How to complete this task:
Look through the listing for the string "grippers" and copy out every line that holds it.

--- Data provided Enclosed Below ---

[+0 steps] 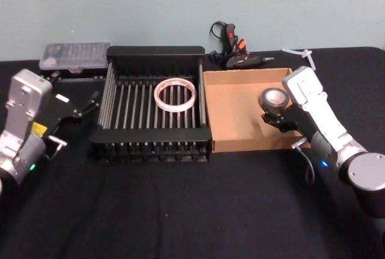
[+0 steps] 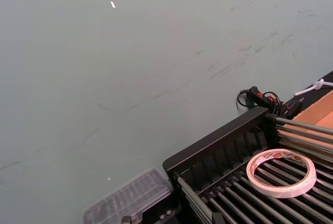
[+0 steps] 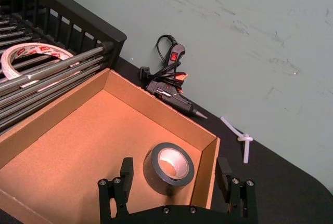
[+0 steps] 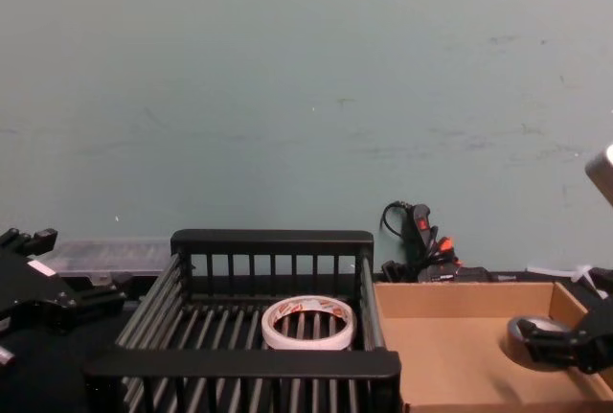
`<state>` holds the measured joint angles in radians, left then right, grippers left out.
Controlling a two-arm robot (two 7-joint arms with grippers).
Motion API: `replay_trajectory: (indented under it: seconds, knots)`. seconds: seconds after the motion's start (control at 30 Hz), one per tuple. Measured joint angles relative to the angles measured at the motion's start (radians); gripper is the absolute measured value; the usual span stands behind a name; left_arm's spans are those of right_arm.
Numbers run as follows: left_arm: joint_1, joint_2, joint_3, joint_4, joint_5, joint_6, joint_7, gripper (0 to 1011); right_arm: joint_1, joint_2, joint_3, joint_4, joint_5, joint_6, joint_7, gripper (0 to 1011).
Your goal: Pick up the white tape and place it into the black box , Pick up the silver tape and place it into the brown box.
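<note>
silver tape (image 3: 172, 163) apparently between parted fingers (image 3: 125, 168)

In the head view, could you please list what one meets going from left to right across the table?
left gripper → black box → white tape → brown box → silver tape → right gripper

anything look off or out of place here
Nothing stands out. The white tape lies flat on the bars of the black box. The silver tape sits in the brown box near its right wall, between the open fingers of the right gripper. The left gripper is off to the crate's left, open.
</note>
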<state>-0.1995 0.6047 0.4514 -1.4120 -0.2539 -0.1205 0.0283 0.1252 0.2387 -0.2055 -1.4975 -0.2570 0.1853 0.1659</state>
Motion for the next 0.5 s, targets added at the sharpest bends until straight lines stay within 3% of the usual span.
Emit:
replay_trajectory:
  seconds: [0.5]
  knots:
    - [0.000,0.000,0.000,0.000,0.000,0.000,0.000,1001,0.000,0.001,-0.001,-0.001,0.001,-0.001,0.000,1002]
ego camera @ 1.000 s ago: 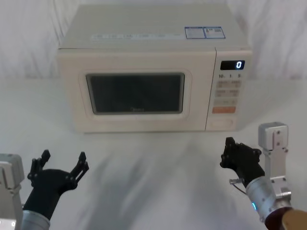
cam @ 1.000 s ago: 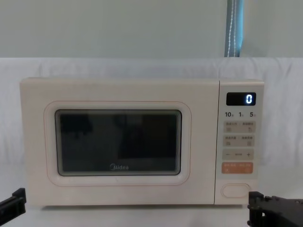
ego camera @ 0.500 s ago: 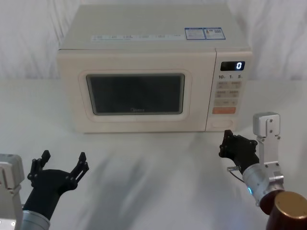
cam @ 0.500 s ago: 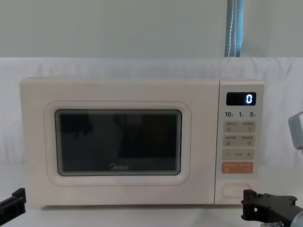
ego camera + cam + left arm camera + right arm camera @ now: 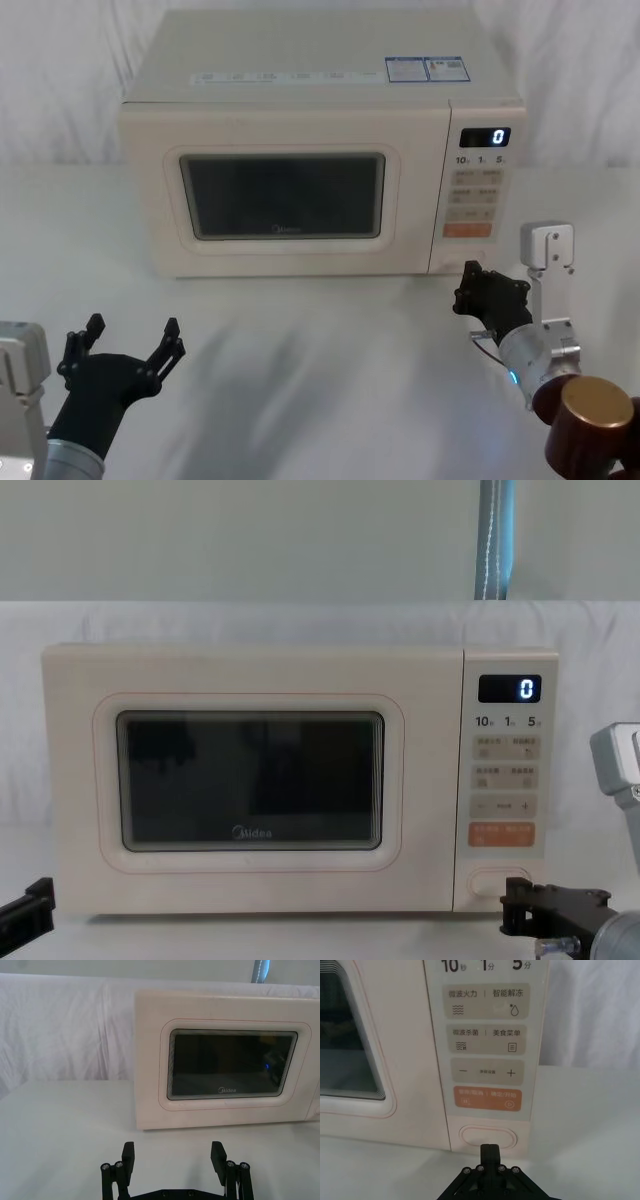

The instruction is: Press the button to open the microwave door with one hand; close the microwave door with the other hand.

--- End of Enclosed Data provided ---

Result for this task:
`<state>` holds the measured joint angles in radians, left then right, grippers left out.
Controlling a two-arm robot (two 7-joint arms with grippers).

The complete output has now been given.